Como medidas de presión, entre otras: tomamos en varias ocasiones las instalaciones de la Facultad; “secuestramos” camiones urbanos, los cuales reteníamos por horas dentro del campus universitario; llevamos a cabo marchas por la avenida Universidad, la que en no pocas ocasiones cerramos al tránsito vehicular; etc. Llegamos a ocupar la mesa directiva de la sociedad de alumnos y algunas consejerías, a pesar de la oposición de muchos maestros que no se resignaban a dejar el poder.

 

Recuerdo una ocasión en la que acudimos en una marcha desde la Facultad de Derecho a Palacio de Gobierno para platicar con el estimado Lic.
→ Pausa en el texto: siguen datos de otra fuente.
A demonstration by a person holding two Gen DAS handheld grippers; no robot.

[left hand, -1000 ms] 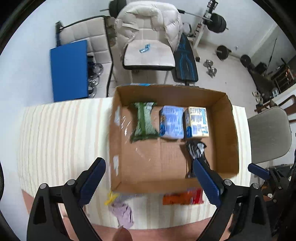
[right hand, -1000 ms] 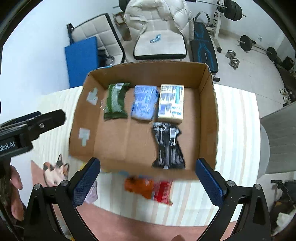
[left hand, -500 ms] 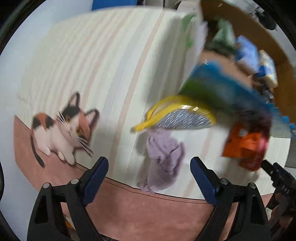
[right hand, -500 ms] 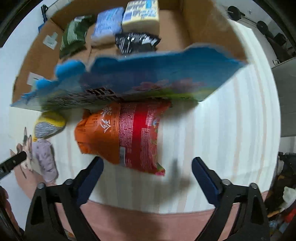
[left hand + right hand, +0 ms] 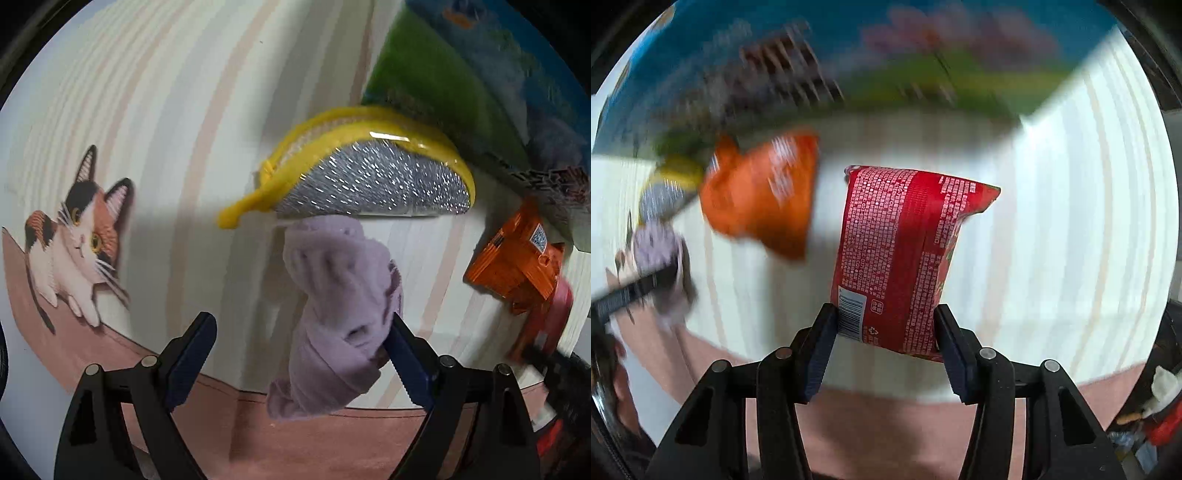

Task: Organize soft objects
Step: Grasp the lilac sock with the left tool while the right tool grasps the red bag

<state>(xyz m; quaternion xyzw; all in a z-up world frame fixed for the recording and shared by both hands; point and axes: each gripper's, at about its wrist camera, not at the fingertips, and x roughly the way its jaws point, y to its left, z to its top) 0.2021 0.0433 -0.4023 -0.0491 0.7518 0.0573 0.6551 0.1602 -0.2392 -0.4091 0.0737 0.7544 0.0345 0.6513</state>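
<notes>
A crumpled purple cloth (image 5: 332,314) lies on the striped mat between the fingers of my left gripper (image 5: 299,350). It leans on the right finger (image 5: 406,354), the left finger stands apart, and the gripper is open. Just beyond lie a yellow scrubber with a silver face (image 5: 369,177) and an orange packet (image 5: 517,258). In the right wrist view my right gripper (image 5: 884,343) is closing its jaws on a red packet (image 5: 905,258), and both pads touch its lower edge. The orange packet (image 5: 761,199) shows blurred to its left.
The blue and green printed side of the cardboard box (image 5: 480,74) stands right behind the items, also in the right wrist view (image 5: 849,55). A cat picture (image 5: 74,240) marks the mat's left part. The mat's pink border (image 5: 295,443) runs along the near edge.
Both grippers came down from above the box to the mat in front of it. The right jaws narrowed around the red packet. The left gripper moved in around the purple cloth.
</notes>
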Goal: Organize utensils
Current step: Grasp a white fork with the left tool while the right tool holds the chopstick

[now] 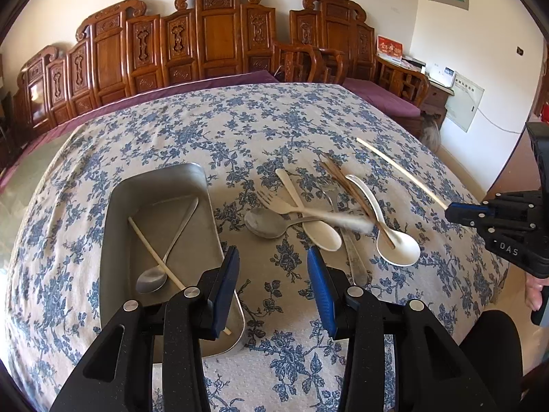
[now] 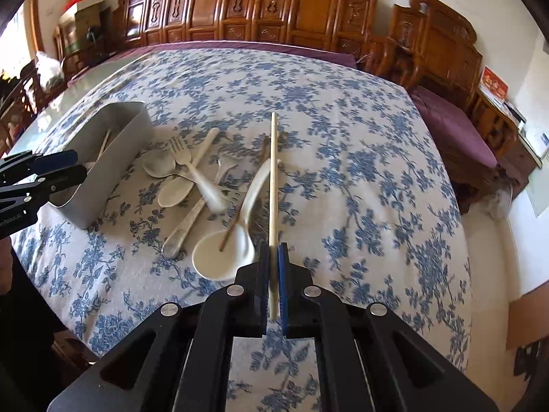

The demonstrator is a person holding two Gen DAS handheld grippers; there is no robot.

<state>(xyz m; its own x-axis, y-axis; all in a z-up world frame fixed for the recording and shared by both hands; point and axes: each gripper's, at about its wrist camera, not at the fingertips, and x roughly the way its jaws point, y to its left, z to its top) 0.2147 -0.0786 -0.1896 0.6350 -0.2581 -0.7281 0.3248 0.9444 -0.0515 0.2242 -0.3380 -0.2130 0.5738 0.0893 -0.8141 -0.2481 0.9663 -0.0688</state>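
Pale wood is between the closed fingers of the right gripper: they clamp one chopstick, lifted above the table to the right of the metal tray. Inside this tray lie a metal spoon and a second pale chopstick. Just right of the tray a pile rests on the floral cloth: white spoons, a fork, dark chopsticks. At the near right corner of the tray, the left gripper has its fingers apart and holds nothing.
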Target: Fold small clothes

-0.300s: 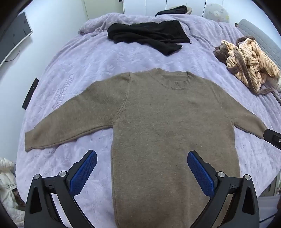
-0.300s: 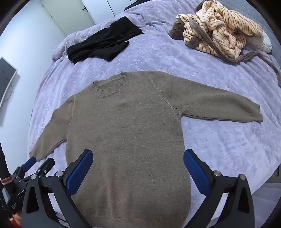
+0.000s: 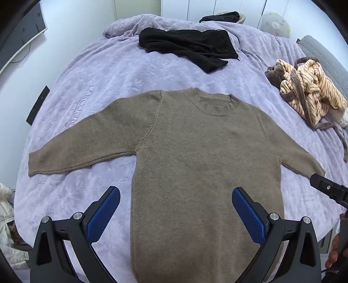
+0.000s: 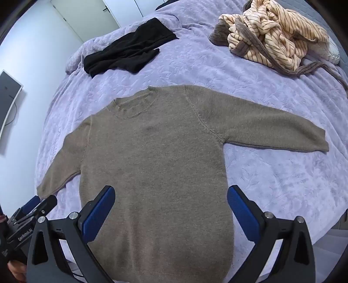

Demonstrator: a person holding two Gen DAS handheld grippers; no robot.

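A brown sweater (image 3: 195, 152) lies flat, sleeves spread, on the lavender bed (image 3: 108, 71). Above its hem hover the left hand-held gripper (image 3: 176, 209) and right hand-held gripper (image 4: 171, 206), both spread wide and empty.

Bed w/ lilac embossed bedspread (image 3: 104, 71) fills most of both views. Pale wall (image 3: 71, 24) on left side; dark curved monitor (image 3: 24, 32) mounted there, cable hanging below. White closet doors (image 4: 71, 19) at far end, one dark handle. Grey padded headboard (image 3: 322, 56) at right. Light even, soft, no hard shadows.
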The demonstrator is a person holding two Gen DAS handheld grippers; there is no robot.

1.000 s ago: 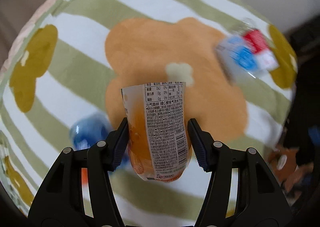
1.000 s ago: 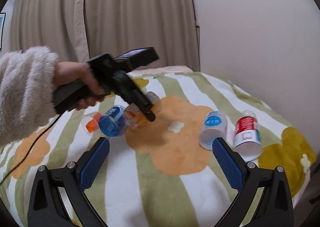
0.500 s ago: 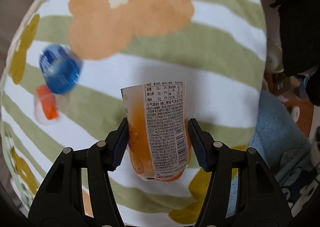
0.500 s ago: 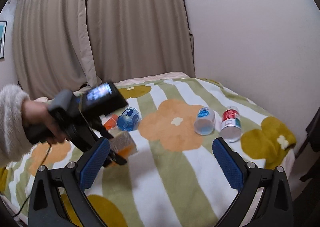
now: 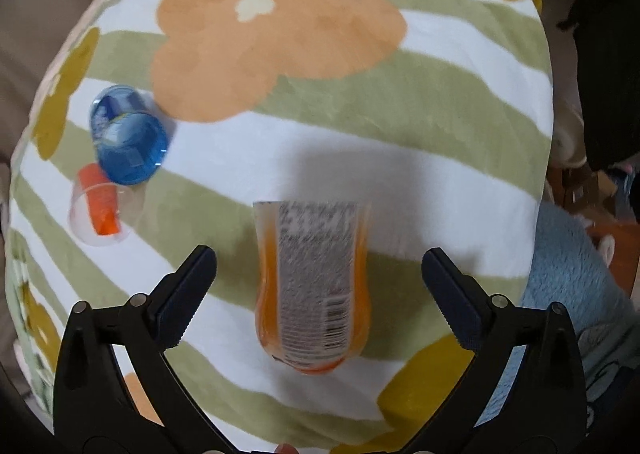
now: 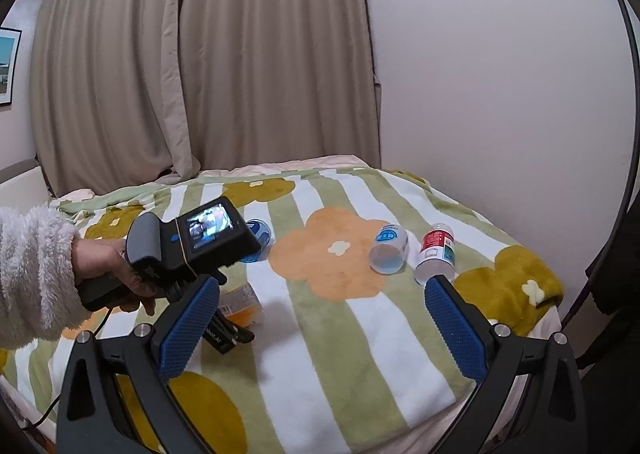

Sergio Granados Pineda, quien fuera Director de Gobernación, que cuando salimos ya de noche, en las afueras se encontraba un numeroso grupo de hermanos tarahumaras protestando, a quienes en virtud del frío que estaba haciendo se les invitó para que acudieran a pernoctar a nuestra escuela, quienes aceptaron y se unieron a la marcha de regreso. A pesar de las altas horas de la noche, se organizó todo lo necesario para que a temprana hora del día siguiente, un grupo de amables señoras acudieran a darles desayuno a tan valiosos pobladores del estado de Chihuahua.

 

En ese conflicto que prevaleció por años, como en cualquier otra disputa, hubo divergencias entre los propios estudiantes, las cuales han sido superadas gratamente, a grado tal que hace 5 años nos reunimos para festejar el 25 aniversario de la graduación. Cabe aclarar que en la lucha estudiantil participamos compañeras y compañeros de los diferentes grados de la Facultad.

 

Esa generación de licenciados en derecho ha sido semillero de profesionistas que han destacado en diferentes ámbitos, habiendo surgido ejemplares litigantes, jueces, magistrados, políticos y servidores públicos en general. Hasta un notario público se logró, muy merecidamente.

 

Mi respeto, reconocimiento y afecto para quienes fueron mis compañeras y compañeros en las aulas de la Facultad de Derecho de la UACH, así como para quienes con sensibilidad y dedicación nos educaron en la interesante y noble profesión de abogado.

 

Espero que pronto cambien las condiciones sanitarias por las que estamos atravesando, para poder reunirnos una vez en sana convivencia.